书籍详情
格式
Kindle
页数
236
语言
英语
已发布
Jan 1, 2012
出版商
Birkhäuser
版本
2
ISBN-10
3034886292
ISBN-13
9783034886291
描述
In a rigorous exploration of mathematical theories, the work presents a comprehensive examination of numerical methods pertinent to conservation laws. The author delves into the intricate world of partial differential equations, shedding light on their significance in modeling a wide array of physical phenomena. The thoughtful progression from foundational concepts to advanced topics ensures a deep understanding of both theory and application.

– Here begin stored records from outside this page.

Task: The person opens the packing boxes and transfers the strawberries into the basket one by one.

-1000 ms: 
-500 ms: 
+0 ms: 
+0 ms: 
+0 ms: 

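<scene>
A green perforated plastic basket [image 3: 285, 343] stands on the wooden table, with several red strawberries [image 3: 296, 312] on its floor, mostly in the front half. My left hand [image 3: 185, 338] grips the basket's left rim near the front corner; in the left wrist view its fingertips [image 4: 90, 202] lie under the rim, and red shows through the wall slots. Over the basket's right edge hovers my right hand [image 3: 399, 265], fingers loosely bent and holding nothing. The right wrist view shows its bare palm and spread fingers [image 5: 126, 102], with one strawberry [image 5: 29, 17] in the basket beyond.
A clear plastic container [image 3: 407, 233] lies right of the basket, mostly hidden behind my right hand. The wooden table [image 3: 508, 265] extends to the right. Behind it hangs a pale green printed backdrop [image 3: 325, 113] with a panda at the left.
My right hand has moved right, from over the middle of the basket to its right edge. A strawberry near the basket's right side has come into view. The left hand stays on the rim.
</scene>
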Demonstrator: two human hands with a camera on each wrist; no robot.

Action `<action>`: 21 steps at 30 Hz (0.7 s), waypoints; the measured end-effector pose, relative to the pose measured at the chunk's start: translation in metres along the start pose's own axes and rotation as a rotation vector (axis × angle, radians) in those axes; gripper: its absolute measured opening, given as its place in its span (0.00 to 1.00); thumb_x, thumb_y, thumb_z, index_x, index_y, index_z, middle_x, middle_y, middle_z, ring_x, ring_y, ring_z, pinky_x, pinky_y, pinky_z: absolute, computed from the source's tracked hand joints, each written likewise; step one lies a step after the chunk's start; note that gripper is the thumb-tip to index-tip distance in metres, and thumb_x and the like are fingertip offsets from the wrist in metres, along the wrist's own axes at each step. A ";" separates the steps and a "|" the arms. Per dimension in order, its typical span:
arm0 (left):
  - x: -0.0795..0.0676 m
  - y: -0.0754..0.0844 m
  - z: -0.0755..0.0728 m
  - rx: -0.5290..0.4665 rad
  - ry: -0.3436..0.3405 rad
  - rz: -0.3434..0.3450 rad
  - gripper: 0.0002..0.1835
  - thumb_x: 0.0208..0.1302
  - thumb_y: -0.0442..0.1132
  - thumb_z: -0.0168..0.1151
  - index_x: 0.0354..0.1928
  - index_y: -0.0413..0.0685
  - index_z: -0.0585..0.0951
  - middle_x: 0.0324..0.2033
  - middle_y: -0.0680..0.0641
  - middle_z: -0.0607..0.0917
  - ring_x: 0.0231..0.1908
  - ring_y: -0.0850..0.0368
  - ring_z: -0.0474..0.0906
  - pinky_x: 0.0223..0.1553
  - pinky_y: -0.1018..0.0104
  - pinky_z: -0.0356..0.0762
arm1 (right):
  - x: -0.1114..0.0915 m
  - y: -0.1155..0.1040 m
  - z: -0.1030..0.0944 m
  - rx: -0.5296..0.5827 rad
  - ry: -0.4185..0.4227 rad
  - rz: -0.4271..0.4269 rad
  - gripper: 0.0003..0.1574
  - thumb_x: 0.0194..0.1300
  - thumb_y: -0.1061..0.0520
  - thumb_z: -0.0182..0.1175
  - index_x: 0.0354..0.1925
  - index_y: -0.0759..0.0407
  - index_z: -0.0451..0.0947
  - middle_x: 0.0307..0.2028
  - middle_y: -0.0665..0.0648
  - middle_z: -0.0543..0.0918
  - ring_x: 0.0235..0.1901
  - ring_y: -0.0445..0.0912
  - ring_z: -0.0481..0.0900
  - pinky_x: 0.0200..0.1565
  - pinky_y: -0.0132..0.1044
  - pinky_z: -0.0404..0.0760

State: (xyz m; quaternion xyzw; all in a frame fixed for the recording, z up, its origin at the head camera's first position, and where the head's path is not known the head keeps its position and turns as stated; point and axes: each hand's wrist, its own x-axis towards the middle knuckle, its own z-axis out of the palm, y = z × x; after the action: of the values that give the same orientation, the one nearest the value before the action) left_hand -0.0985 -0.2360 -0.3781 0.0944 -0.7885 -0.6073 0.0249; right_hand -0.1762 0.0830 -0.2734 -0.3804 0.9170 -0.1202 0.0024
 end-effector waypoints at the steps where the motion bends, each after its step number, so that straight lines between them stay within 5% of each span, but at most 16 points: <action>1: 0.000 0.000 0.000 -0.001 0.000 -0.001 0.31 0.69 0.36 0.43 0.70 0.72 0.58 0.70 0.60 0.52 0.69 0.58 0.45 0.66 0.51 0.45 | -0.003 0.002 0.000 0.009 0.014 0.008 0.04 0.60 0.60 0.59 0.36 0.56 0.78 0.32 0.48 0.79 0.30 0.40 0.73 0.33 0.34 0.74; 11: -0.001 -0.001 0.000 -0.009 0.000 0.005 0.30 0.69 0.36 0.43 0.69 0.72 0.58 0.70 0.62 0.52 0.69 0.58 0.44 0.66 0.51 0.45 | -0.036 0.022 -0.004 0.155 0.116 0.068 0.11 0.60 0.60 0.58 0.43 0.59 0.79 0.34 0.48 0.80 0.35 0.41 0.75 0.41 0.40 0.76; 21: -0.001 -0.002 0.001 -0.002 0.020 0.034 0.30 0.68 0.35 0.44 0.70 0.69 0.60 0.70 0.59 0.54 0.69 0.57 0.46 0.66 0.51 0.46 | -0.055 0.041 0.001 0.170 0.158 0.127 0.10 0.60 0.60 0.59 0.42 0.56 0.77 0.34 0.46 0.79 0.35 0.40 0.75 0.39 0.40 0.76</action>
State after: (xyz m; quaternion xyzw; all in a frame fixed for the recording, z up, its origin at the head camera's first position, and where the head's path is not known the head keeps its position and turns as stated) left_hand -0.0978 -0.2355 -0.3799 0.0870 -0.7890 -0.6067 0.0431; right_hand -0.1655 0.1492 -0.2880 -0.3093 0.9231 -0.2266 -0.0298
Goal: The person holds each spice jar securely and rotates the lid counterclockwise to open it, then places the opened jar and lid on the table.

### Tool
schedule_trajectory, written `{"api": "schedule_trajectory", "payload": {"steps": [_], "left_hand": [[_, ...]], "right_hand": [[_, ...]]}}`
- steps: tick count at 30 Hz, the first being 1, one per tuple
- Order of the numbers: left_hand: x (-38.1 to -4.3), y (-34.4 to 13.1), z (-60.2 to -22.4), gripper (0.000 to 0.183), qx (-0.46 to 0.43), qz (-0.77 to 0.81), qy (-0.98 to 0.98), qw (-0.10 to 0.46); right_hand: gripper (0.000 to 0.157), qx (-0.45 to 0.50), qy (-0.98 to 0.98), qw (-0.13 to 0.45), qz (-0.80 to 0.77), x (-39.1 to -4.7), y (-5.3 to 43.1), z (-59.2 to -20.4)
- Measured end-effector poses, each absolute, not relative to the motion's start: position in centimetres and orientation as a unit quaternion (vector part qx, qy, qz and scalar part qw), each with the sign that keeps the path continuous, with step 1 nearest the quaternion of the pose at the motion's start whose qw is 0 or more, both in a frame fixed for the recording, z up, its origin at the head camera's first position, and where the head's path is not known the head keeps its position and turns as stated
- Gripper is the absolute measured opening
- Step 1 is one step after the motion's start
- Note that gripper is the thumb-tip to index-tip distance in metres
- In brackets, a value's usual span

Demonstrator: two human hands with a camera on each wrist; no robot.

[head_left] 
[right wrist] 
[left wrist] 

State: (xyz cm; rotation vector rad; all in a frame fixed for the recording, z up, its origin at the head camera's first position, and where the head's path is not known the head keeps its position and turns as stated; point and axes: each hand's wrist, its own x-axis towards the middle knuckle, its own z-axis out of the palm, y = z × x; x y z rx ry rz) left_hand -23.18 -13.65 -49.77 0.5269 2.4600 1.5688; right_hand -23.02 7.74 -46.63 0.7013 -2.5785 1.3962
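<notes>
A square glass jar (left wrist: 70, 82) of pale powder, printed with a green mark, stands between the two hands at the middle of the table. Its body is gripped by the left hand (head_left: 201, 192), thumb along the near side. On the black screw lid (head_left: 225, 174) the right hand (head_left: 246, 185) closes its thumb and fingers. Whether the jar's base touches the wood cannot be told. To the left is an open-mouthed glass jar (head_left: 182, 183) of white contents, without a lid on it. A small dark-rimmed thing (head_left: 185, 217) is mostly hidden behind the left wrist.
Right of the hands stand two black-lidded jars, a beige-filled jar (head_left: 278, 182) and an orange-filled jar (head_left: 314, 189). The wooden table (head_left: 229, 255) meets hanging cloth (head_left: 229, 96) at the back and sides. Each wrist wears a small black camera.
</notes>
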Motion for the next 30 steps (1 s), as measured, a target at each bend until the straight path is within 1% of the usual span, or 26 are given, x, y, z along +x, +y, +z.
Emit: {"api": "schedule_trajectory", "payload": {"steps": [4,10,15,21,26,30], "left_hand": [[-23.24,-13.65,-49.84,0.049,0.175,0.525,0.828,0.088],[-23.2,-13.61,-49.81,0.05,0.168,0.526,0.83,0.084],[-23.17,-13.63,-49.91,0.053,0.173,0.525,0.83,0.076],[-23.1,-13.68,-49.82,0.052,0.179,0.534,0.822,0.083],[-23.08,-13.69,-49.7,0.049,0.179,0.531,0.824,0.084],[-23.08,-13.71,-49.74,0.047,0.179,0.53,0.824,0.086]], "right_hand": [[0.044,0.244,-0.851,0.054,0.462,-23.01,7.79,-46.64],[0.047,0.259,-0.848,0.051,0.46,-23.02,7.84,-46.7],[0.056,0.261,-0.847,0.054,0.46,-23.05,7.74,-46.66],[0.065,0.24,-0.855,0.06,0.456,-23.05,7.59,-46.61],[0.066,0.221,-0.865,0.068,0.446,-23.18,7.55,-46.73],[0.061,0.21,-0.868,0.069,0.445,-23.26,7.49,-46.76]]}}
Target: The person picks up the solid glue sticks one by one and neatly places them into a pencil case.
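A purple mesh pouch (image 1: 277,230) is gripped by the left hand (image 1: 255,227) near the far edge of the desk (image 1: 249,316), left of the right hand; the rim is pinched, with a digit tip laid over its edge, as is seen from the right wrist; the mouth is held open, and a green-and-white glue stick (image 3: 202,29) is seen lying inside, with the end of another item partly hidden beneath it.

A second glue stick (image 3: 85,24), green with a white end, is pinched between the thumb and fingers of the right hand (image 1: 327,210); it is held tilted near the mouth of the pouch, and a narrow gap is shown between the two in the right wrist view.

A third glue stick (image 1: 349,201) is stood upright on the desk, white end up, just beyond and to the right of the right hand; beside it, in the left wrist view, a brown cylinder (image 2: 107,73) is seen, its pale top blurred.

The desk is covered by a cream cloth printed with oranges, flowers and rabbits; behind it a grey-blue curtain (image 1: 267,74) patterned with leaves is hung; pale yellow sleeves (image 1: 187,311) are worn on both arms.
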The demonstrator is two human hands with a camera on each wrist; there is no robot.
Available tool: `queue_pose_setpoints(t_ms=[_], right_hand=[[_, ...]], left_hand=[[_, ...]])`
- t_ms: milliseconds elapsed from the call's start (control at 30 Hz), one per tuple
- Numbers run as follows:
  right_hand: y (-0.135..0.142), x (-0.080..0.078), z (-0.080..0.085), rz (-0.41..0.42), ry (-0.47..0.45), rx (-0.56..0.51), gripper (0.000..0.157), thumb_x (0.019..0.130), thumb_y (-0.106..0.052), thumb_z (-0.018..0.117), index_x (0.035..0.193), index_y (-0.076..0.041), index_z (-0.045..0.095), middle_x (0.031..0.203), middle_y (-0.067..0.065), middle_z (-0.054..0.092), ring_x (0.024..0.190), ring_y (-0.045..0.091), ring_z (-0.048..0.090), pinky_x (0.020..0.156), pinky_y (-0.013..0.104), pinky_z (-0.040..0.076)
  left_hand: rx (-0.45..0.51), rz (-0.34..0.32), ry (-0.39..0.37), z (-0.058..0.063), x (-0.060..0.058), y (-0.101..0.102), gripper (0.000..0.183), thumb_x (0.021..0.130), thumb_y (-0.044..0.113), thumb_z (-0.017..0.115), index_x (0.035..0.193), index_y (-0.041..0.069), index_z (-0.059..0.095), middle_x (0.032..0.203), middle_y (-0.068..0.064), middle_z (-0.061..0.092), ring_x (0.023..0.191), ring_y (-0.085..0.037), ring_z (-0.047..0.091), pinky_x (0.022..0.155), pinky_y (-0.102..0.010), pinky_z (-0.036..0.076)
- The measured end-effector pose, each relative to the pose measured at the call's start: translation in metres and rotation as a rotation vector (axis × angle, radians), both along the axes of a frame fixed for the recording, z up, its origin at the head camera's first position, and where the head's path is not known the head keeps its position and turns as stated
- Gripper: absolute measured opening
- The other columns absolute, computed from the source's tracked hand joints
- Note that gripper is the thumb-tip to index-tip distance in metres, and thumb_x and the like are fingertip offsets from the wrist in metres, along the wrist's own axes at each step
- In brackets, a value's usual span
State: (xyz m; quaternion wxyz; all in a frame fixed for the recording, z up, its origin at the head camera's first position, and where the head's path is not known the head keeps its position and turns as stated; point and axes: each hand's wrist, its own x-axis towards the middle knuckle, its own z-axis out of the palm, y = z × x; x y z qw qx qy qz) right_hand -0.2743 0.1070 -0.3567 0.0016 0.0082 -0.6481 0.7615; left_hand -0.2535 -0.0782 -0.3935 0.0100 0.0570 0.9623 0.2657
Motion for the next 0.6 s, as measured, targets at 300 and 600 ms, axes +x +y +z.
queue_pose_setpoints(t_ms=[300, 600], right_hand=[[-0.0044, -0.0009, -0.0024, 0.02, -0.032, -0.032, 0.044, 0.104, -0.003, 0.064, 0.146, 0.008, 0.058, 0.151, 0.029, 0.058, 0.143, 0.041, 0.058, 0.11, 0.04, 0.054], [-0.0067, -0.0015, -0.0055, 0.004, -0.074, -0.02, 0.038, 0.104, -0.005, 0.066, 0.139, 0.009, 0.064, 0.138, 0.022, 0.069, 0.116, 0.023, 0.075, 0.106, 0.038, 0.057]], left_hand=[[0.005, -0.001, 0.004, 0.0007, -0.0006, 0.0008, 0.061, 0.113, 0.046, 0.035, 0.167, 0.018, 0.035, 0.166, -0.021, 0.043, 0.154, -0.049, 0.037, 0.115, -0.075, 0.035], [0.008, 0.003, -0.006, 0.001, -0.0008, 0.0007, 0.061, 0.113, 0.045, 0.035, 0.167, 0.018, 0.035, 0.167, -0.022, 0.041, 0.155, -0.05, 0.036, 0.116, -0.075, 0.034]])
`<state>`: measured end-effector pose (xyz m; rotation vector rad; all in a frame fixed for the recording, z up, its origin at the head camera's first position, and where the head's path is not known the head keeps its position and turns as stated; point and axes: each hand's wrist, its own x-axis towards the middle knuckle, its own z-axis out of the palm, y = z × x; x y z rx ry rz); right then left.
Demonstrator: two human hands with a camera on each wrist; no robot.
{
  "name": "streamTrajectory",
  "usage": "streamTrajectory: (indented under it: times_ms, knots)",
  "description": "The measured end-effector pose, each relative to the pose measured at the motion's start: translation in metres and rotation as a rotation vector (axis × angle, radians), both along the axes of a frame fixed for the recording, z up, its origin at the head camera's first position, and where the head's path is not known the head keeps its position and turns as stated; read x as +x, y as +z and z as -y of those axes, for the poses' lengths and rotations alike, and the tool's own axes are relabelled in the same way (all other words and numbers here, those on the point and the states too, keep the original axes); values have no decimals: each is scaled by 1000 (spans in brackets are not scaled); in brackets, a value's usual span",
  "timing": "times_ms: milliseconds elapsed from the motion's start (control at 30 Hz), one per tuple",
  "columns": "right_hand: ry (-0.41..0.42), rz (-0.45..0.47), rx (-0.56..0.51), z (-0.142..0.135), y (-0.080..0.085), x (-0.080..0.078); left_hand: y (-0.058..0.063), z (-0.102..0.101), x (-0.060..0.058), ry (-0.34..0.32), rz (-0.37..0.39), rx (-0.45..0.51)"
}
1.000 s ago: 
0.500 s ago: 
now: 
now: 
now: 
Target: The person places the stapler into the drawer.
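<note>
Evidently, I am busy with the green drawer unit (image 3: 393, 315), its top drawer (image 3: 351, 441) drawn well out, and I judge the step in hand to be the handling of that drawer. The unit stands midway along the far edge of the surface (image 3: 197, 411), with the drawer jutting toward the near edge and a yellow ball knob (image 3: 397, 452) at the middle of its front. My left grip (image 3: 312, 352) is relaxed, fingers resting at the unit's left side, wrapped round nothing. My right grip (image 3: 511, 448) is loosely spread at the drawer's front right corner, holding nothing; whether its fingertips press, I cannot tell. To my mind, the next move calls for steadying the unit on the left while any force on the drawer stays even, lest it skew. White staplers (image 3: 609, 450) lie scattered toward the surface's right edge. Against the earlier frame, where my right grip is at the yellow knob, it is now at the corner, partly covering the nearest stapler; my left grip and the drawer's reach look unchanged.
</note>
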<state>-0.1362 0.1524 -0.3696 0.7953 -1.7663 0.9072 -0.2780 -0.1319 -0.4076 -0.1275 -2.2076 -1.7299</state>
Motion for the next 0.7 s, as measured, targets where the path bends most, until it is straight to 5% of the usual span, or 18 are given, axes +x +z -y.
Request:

Randall J. LeVeque skillfully balances mathematical rigor with practical example-driven insights, making it an invaluable resource for researchers and practitioners alike. He methodically addresses various numerical techniques, discussing their implementation and effectiveness in solving complex problems encountered in fluid dynamics and other fields.
The lectures are imbued with clarity and precision, allowing readers to bridge the gap between theoretical mathematics and real-world applications. Ideal for graduate students and professionals, this work serves as both a textbook and a reference guide, inviting a closer examination of emerging trends in the field.
LeVeque’s scholarship not only enlightens readers on existing methods but also provokes thoughtful discussion on potential future developments within the realm of numerical analysis.
Randall J. LeVeque skillfully balances mathematical rigor with practical example-driven insights, making it an invaluable resource for researchers and practitioners alike. He methodically addresses various numerical techniques, discussing their implementation and effectiveness in solving complex problems encountered in fluid dynamics and other fields.
The lectures are imbued with clarity and precision, allowing readers to bridge the gap between theoretical mathematics and real-world applications. Ideal for graduate students and professionals, this work serves as both a textbook and a reference guide, inviting a closer examination of emerging trends in the field.
LeVeque’s scholarship not only enlightens readers on existing methods but also provokes thoughtful discussion on potential future developments within the realm of numerical analysis.